Vicodin doesn’t normally generate hallucinations, but past entertainments have done a number on my kidneys, and it’s easy enough to get extra pills, so I can have visions while under the influence. I saw glimpses of my life that one night, what will be and what could have been, but the details were often vague. I know that I’ll be free, but not how to be free. If there’s a sci-fi paradox in looking into the future to figure out the present, I embrace it, as I embrace all contradictions, all things that sunder logic and reason. Tweet that! So I take my pills, breathe deeply, still my limbs and wait for the latest revelation. I am going to be the man on the glacial throne. I just need to know how I get from here to there.
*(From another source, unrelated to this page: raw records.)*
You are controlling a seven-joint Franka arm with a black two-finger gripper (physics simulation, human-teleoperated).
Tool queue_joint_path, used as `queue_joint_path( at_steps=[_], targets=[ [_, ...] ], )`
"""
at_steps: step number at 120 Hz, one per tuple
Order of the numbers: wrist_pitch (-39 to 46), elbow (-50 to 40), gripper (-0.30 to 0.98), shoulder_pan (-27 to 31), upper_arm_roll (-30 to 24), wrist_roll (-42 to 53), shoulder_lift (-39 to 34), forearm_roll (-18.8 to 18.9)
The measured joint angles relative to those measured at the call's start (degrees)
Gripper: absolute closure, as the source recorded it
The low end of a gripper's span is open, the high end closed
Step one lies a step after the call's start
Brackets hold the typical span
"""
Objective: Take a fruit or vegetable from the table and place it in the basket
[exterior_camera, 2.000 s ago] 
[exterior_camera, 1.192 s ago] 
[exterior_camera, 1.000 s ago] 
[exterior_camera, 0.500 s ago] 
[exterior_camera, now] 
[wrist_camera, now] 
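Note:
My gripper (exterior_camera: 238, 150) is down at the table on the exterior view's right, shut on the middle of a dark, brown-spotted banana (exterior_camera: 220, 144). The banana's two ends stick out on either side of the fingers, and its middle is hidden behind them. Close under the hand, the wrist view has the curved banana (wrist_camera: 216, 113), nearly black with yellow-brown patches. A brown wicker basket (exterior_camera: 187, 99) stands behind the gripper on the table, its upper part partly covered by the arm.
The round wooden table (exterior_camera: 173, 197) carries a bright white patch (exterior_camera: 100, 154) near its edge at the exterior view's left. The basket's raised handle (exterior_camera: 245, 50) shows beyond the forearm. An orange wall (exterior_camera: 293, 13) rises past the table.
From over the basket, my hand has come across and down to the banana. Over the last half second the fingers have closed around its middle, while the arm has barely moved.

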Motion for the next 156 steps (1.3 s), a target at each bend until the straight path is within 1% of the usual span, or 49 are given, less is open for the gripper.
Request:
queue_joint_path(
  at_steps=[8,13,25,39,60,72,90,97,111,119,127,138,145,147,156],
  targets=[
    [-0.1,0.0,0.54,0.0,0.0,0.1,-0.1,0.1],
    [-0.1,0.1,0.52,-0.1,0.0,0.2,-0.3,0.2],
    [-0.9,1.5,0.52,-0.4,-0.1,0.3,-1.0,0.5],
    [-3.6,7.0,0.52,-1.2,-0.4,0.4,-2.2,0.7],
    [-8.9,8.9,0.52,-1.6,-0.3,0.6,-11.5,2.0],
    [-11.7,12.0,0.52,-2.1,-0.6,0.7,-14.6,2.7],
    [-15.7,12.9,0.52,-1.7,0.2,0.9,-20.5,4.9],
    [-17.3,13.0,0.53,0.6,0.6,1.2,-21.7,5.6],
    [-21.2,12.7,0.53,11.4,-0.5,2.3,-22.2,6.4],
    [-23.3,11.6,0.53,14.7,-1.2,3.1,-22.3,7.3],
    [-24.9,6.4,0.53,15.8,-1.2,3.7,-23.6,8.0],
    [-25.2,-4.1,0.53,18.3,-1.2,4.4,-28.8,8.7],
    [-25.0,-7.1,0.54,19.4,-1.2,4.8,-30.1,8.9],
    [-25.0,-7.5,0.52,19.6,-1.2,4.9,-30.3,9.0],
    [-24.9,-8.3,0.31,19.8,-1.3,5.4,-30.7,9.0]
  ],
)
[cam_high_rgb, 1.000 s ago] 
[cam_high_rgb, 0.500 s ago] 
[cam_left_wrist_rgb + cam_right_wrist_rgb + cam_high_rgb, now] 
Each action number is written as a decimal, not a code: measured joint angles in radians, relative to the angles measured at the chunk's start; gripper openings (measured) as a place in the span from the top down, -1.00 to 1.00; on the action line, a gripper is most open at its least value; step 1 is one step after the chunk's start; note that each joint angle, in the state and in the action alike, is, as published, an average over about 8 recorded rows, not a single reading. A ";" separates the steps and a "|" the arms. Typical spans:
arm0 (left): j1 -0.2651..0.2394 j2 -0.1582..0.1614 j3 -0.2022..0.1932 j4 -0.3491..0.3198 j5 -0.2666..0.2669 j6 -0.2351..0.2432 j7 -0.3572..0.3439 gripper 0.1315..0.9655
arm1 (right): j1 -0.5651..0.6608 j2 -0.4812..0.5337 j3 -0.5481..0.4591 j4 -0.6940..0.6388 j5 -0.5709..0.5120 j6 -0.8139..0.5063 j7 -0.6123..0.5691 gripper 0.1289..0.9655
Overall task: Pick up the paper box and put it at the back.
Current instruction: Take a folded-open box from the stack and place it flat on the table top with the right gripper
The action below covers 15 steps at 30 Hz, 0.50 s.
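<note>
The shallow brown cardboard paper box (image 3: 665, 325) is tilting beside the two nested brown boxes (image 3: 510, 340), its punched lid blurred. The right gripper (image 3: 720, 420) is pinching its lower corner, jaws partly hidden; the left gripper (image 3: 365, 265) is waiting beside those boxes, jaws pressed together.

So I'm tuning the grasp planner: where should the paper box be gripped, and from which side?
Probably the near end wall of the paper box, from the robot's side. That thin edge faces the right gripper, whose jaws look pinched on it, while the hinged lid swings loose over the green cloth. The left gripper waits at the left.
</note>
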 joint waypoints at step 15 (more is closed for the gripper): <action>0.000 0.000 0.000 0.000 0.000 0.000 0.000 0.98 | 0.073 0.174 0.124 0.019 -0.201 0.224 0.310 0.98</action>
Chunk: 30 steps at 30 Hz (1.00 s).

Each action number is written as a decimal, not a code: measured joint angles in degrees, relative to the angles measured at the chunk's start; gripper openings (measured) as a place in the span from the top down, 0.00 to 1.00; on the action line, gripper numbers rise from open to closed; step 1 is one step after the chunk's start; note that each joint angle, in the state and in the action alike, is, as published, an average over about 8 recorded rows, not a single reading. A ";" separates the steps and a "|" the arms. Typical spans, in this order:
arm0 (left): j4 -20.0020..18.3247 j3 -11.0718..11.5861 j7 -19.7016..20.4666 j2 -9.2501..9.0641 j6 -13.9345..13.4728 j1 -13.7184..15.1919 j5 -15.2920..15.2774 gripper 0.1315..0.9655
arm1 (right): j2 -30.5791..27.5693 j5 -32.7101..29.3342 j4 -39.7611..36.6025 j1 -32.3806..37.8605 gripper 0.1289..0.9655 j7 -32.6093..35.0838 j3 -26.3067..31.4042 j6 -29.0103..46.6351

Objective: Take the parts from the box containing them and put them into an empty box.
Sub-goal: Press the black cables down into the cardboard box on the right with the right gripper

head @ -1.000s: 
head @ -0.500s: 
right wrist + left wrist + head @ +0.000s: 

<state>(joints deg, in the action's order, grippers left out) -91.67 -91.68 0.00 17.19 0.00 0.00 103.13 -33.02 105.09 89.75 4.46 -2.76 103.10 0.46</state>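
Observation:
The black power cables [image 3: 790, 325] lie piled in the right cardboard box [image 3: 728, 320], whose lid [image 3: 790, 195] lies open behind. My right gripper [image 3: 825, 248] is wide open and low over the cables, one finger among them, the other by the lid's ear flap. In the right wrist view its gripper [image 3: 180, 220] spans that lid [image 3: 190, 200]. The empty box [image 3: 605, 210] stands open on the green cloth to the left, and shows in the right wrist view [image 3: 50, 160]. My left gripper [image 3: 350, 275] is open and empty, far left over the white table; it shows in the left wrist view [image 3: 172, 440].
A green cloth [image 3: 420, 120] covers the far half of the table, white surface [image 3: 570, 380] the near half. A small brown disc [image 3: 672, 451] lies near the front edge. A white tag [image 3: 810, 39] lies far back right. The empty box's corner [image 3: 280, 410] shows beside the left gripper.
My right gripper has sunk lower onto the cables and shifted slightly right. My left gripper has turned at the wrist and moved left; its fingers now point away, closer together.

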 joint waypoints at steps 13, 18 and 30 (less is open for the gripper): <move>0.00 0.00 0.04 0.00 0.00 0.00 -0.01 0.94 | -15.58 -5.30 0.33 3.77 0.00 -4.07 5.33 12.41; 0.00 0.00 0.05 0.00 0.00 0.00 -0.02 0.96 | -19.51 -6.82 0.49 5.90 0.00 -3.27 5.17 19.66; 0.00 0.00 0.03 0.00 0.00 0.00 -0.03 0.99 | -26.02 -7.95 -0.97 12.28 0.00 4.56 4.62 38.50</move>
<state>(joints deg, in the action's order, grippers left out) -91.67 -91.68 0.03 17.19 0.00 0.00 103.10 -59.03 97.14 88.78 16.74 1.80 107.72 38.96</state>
And here it is: what the Kallis Episkopos doesn’t know is how his life ends. The drugs don’t help him catch a glimpse of me, or any of the other
I’s
, as he would put it, this time. Instead he just sleeps and dreams of high school again, like any other arrested adolescent who peaked at sixteen. His confederates continue with their planning—they steal uniforms, bribe orderlies, arrange for a safehouse in the Pine Barrens, and from there an airplane to Florida and a boat to Dominica. Somehow, he—
I
—would get to Marrakech, as Morocco has no extradition treaty with the US. That was the plan. But no, there was no timeline where any Dave Holbrook made it out alive.

So the Kallis Episkopos awakens, the escape plan already mid-execution. He’s in a laundry cart being pushed into the yard when he wakes up, but he succumbs to sleep again after a few moments. When he wakes again, the ambulance he’s in is roaring down the highway, sirens blaring so intensely that at first he doesn’t realize he’s hearing the sirens from police cruisers in hot pursuit. Light floods the cabin in bursts—the spotlight from a helicopter, though whether it belongs to the police or the media is beyond him. The Kallis Episkopos gets to his feet just as the ambulance pitches hard to one side and skis on a pair of wheels. Then the police start shooting. He hits the deck and holds on as best he can. He’s not sure why the ambulance stops, and it seems a long time before anything happens. A door slams, some muffled orders are barked. Then he hears something at the door to the cabin.